SENTENÇA JUDICIAL DE FALÊNCIA
A sentença declaratória da falência encerra a fase pré-falencial do processo de falência. Esta sentença é, pois, o terceiro pressuposto da falência. Antes dela não há falência, mas um mero pedido de falência. As peculiaridades da sentença de falência serão estudadas mais adiante.
RITO PRÉ-FALENCIAL
A fase pré-falencial é a que medeia entre o pedido de falência e a sentença que a decreta. Cumpre então, nesse aspecto, examinar a competência, o juízo unitário, o juízo universal, a legitimidade ativa e o rito pré-falencial.
COMPETÊNCIA
A falência e a recuperação judicial devem ser requeridas na comarca do principal estabelecimento do devedor, junto à Justiça Estadual.
O juízo, isto é, a vara competente é definida pela legislação estadual.
Entende-se por principal estabelecimento aquele onde se concentra o maior volume de negócios da empresa. Trata-se de um conceito econômico. Nada obsta que o principal estabelecimento recaia sobre uma filial, caso o volume de negócios desta supere o da matriz. Atente-se que o principal estabelecimento não é necessariamente aquele que figura como sendo a sede social da empresa, nem aquele que apresenta o maior volume administrativo ou que seja fisicamente o maior.
A falência de empresa que tem sede no exterior será requerida no local da filial situada no Brasil (art.3º da LF).
No tocante à execução coletiva contra devedor insolvente, que não seja empresário, a competência será também da justiça estadual, ainda que haja intervenção da União.
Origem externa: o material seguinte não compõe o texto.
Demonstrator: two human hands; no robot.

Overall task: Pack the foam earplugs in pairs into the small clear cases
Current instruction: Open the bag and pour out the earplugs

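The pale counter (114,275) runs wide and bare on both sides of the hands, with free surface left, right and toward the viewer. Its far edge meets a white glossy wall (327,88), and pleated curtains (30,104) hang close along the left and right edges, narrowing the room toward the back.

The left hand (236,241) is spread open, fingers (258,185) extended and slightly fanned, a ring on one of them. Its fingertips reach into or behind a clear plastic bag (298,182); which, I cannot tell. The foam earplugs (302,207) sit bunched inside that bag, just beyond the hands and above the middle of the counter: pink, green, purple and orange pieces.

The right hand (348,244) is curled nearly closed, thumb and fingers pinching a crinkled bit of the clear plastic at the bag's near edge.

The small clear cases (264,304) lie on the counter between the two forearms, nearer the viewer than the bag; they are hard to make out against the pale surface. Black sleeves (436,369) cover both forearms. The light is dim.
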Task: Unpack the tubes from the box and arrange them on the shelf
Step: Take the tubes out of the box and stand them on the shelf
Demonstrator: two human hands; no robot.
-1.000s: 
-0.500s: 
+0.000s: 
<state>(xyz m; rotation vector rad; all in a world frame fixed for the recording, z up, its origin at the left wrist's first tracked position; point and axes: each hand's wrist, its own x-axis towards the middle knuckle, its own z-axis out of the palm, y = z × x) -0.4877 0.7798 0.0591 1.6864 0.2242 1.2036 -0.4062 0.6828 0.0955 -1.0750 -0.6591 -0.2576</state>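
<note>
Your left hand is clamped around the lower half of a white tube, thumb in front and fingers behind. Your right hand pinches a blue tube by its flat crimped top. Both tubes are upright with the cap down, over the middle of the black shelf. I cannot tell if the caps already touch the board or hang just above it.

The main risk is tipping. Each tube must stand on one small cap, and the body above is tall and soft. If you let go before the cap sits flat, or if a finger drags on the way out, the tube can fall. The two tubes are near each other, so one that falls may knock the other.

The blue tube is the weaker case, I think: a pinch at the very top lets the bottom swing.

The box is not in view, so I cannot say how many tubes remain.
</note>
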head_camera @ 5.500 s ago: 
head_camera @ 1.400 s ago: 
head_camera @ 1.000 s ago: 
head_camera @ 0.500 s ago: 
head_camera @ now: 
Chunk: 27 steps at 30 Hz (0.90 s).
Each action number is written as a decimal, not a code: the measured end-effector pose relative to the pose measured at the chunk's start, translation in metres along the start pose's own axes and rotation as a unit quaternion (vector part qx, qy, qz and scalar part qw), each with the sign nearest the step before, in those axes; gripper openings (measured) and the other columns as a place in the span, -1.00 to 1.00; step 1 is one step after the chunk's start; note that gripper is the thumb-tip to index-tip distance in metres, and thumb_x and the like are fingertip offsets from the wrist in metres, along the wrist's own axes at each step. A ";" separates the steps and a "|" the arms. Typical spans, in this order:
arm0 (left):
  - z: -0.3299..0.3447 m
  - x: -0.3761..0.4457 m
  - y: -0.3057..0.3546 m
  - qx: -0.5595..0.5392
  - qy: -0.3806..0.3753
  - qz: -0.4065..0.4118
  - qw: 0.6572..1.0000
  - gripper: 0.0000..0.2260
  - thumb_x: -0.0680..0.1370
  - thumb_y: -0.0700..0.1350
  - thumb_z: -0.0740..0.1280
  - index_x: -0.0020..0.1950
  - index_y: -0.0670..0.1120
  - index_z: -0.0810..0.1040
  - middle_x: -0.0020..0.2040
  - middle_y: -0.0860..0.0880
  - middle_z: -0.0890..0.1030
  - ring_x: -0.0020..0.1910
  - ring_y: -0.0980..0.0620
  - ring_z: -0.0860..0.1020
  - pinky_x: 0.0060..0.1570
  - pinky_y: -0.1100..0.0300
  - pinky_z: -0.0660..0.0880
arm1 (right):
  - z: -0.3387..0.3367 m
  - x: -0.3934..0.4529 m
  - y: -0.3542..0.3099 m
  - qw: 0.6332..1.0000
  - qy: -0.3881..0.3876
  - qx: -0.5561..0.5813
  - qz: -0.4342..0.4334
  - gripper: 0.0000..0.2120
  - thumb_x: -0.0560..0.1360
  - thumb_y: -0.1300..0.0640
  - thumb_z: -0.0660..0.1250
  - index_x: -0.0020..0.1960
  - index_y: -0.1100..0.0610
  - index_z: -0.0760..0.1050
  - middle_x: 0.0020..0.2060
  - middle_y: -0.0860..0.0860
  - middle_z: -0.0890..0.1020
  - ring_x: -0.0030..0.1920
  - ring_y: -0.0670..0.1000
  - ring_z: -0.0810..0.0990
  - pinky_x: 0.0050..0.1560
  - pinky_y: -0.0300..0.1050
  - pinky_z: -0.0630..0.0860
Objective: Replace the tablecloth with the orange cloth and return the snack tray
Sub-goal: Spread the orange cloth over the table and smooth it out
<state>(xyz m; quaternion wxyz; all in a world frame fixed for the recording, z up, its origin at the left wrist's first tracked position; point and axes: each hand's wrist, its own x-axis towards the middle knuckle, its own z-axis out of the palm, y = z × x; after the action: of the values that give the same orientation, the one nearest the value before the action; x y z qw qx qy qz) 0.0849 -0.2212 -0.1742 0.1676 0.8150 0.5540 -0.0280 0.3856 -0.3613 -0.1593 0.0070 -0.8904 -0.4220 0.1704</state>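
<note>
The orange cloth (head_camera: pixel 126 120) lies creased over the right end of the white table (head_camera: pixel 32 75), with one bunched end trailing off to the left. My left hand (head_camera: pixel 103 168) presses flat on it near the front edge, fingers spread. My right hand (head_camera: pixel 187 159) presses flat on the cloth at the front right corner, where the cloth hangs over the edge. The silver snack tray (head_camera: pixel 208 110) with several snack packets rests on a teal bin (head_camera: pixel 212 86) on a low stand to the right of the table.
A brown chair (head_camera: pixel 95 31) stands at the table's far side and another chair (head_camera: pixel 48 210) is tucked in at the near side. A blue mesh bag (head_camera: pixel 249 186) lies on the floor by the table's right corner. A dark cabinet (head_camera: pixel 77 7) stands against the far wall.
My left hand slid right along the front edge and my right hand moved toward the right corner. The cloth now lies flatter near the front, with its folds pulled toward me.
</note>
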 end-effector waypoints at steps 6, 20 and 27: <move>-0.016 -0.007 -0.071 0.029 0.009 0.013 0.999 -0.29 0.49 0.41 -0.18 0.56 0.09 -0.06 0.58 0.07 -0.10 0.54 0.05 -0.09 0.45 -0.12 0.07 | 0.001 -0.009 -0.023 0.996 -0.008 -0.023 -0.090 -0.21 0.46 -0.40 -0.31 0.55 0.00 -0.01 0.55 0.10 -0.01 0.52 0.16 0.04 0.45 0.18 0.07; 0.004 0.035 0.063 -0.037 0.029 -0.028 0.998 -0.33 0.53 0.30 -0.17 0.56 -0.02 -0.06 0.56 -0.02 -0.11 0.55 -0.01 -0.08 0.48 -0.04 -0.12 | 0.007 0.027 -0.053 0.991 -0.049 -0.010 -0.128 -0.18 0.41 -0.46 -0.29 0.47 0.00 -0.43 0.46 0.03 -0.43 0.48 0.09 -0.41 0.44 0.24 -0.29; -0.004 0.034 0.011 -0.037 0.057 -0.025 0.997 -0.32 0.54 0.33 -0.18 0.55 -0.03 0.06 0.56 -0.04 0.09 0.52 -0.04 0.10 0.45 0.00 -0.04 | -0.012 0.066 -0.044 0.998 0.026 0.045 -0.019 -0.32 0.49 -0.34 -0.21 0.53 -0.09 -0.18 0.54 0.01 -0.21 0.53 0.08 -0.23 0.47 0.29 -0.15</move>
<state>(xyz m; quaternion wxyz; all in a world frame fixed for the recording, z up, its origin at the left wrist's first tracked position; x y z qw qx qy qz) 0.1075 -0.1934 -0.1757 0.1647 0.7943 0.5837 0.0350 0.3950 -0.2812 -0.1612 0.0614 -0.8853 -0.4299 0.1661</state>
Com efeito, o termo “falência”, contido na parte final do art. 109, I, da Constituição Federal compreende a insolvência civil. Por essa razão, compete à Justiça comum estadual, e não à federal, processar e julgar as ações de insolvência civil ainda que haja interesse da União, entidade autárquica ou empresa pública federal (RE 678162/AL, Tema 859, 26/03/2021).
JUÍZO UNITÁRIO
O juízo falimentar é unitário no sentido de atrair para si todos os pedidos posteriores de falência ou recuperação judicial. Assim, o juízo para o qual foi distribuído o primeiro pedido de falência ou recuperação judicial torna-se prevento, passando a ter “vis atractiva” sobre os pedidos posteriores, que serão distribuídos por dependência.
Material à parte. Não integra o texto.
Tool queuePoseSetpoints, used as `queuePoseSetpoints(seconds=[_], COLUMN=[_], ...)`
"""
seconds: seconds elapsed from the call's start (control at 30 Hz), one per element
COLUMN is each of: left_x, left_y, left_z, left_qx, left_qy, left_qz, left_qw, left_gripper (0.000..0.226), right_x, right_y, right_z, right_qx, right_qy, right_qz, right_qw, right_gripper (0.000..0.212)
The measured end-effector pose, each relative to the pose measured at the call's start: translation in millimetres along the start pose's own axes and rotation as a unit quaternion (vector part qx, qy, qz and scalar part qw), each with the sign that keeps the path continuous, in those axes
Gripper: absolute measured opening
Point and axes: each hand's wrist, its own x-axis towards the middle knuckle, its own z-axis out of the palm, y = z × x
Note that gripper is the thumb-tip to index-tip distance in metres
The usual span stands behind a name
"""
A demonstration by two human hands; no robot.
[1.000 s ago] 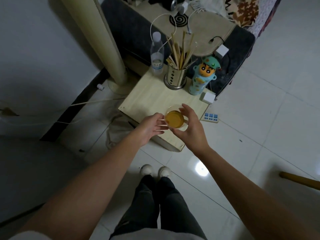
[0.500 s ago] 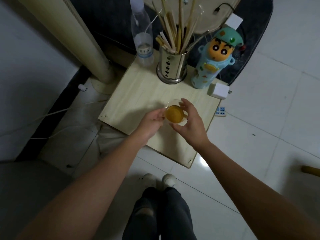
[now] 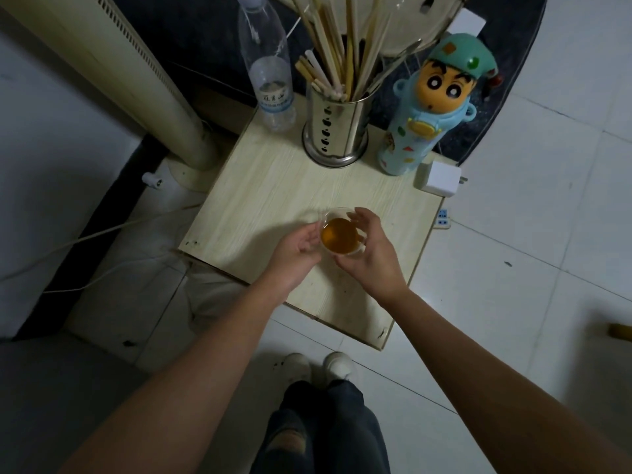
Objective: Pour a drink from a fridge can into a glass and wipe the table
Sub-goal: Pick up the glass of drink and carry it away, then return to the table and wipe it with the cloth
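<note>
White floor tiles (image 3: 513, 80) surrounded a low wooden table (image 3: 273, 186) that carried everything. Over its near half, the left hand (image 3: 295, 248) and the right hand (image 3: 371, 249) cupped a small glass (image 3: 338, 236) of amber drink between them, fingers curled round its sides from either flank. The two-handed hold probably served to steady a glass filled close to the rim (whether its base touched the wood or hung just above could not be told). No can was in view, so the pouring looked done and the wiping was yet to come, with no cloth visible either.

Further out, along the table's far edge, stood a clear water bottle (image 3: 270, 73) at the far left corner, a perforated steel holder (image 3: 337, 131) full of chopsticks (image 3: 342, 46) at the middle, and a cartoon-figure flask (image 3: 431, 107) toward the right. A white charger (image 3: 441, 177) sat at the right edge just beside the flask. These stood well apart from the glass, leaving bare wood around it. A cream tower fan (image 3: 136, 83) rose off the table's left side.
</note>
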Motion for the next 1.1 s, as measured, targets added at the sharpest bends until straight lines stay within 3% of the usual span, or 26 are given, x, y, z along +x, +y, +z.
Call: queuePoseSetpoints(seconds=[0.43,0.57,0.7,0.9,1.1], left_x=[-2,-13,-35,-89,-147], left_y=[0,3,19,76,125], left_z=[-5,-16,-28,-39,-45], left_qx=[0.026,0.086,0.187,0.399,0.516], left_qy=[-0.006,-0.004,-0.001,0.013,0.044], left_qz=[0.004,-0.007,0.005,0.092,0.18], left_qw=[1.0,0.996,0.982,0.912,0.837], left_gripper=[0.059,0.058,0.055,0.053,0.052], right_x=[-1,-5,-20,-51,-88], right_y=[-4,-18,-43,-105,-163], right_z=[-1,-18,-45,-95,-136], right_qx=[-0.023,-0.083,-0.19,-0.29,-0.384], right_qy=[-0.004,-0.016,-0.074,-0.083,-0.042], right_qz=[0.007,0.061,0.046,-0.001,-0.099], right_qw=[1.0,0.995,0.978,0.953,0.917], right_gripper=[0.086,0.082,0.081,0.058,0.058])
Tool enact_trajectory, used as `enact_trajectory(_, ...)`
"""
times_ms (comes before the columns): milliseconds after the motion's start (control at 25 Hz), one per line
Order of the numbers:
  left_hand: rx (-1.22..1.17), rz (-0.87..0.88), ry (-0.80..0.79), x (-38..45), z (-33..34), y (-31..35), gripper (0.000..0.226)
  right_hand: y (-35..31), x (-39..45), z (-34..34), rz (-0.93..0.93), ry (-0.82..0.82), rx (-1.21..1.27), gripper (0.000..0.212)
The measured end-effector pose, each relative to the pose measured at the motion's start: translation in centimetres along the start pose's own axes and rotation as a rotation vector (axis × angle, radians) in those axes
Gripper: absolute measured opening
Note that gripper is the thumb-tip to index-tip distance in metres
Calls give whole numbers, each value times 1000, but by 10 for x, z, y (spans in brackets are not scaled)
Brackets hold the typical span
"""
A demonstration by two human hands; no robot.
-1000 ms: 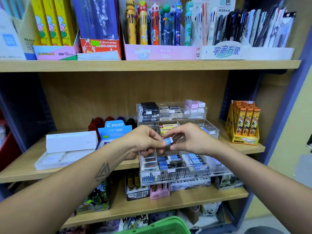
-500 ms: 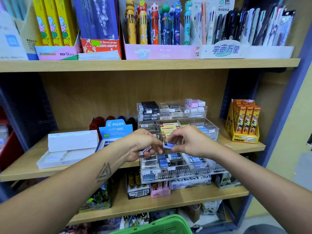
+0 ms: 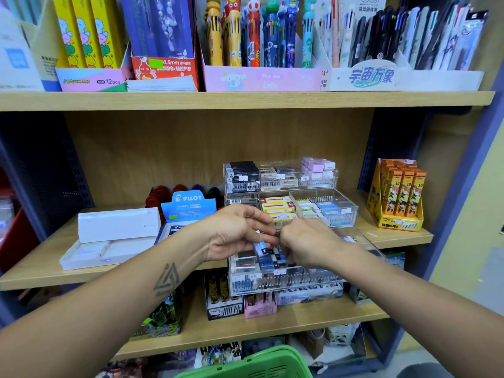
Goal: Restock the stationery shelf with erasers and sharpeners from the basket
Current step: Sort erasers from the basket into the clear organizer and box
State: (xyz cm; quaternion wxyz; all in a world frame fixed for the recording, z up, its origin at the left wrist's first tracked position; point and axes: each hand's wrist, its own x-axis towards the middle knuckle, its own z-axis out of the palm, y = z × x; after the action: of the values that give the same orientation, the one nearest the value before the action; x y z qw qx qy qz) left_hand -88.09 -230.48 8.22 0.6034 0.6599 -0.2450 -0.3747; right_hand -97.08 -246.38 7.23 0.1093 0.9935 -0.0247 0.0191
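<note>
**Both hands at the lowest tier of the eraser rack**

A small blue-and-white eraser (image 3: 262,246) sits between the fingertips of the left hand (image 3: 236,233), tilted, just above the lowest tier of the clear acrylic rack (image 3: 283,281). The left thumb and fingers are curled around it in a pinch. The right hand (image 3: 308,245) is just beside it, knuckles up, fingers curled down into the same tier among the blue and black erasers lying there; whether those fingers are holding anything cannot be told, since the back of the hand hides them.

The rack stands at the front edge of the middle shelf (image 3: 49,276), right of centre, stepped in three tiers; the middle tier holds yellow and pale blue erasers, the top tier black, white and pink ones. To its left on the shelf stand a blue Pilot display card (image 3: 188,204) and a white box (image 3: 117,225); near the right end stands an orange display box (image 3: 395,197). The rim of a green basket (image 3: 253,362) shows at the bottom edge of the view, below the hands.
</note>
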Motion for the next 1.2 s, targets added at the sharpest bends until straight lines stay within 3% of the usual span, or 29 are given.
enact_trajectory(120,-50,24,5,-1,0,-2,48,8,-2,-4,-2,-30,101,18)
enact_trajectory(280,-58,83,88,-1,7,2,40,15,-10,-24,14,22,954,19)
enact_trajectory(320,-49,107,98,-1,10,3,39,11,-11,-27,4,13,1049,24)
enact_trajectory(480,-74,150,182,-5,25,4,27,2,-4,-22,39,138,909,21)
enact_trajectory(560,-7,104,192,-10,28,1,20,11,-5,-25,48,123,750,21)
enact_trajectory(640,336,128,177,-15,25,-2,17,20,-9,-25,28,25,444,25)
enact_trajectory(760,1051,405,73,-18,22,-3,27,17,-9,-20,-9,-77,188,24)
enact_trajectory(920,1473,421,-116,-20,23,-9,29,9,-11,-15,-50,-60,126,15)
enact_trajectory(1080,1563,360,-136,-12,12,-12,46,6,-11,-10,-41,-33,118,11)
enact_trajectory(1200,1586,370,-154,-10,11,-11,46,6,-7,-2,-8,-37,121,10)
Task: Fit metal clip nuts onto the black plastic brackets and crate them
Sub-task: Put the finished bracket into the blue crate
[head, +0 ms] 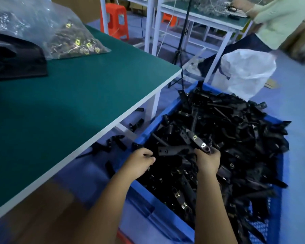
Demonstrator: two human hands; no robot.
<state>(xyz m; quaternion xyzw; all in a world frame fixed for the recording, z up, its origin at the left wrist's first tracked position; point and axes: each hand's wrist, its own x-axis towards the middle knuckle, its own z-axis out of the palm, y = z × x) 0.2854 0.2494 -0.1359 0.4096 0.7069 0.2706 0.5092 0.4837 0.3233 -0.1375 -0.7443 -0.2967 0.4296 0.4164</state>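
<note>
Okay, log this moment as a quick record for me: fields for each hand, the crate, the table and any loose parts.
left hand: left hand fingers curled, at the near left edge of the bracket pile; whether it holds anything is unclear
right hand: right hand grips a black bracket with metal clip nuts fitted
crate: blue crate on the floor, heaped over its rim with black brackets
table: green table carries a clear bag of clip nuts and a black moulded part
loose parts: several stray brackets lie on the floor under the table edge

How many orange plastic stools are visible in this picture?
2. One orange stool stands on the floor behind the green table's far edge; a second stool sits under the white workbench farther back, partly hidden. Others may be hidden.
</note>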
Note-se, porém, que o pedido de homologação de plano de recuperação extrajudicial não tem o condão de prevenir a competência para uma futura ação de falência, pois se trata de um procedimento de jurisdição voluntária, salvo quando houver a homologação judicial da recuperação extrajudicial, hipótese em que haverá prevenção.
A propósito, dispõe o § 8º do art. 6º da Lei 11.101/2005, introduzido pela Lei 14.112/2020:
“A distribuição do pedido de falência ou de recuperação judicial ou a homologação de recuperação extrajudicial previne a jurisdição para qualquer outro pedido de falência, de recuperação judicial ou de homologação de recuperação extrajudicial relativo ao mesmo devedor.
JUÍZO UNIVERSAL
O juízo falimentar é universal e indivisível, isto é, atrai para si todas as ações movidas em face da massa falida. Estas são distribuídas por dependência. Assim, por exemplo, uma eventual ação de indenização por acidente de veículo, em que a massa falida figura como ré, deve ser proposta no juízo falimentar. Caso a ação já esteja em andamento, o processo é deslocado para o juízo falimentar.
Abrem-se, no entanto, as seguintes exceções ao juízo universal, a saber:
- a) Ações que versam sobre quantia ilíquida, iniciadas antes da sentença de falência. Estas ações não são atraídas para o juízo falimentar (art. 6º, §1º da LF).
- c) Ações trabalhistas. A definição da existência do crédito trabalhista é da competência da Justiça do Trabalho, conforme art. 114 da CF. Todavia, uma vez apurada a existência do crédito, a cobrança deve ser feita no juízo falimentar, mediante habilitação do credor trabalhista.
- d) Ações em que a União é parte. As ações em que a União figura como parte, seja na qualidade de autora, ré ou terceiro interveniente, são da competência da Justiça Federal. Não são atraídas para o juízo falimentar. Exemplo: ação de indenização movida pela União em face da massa falida, por acidente de veículos.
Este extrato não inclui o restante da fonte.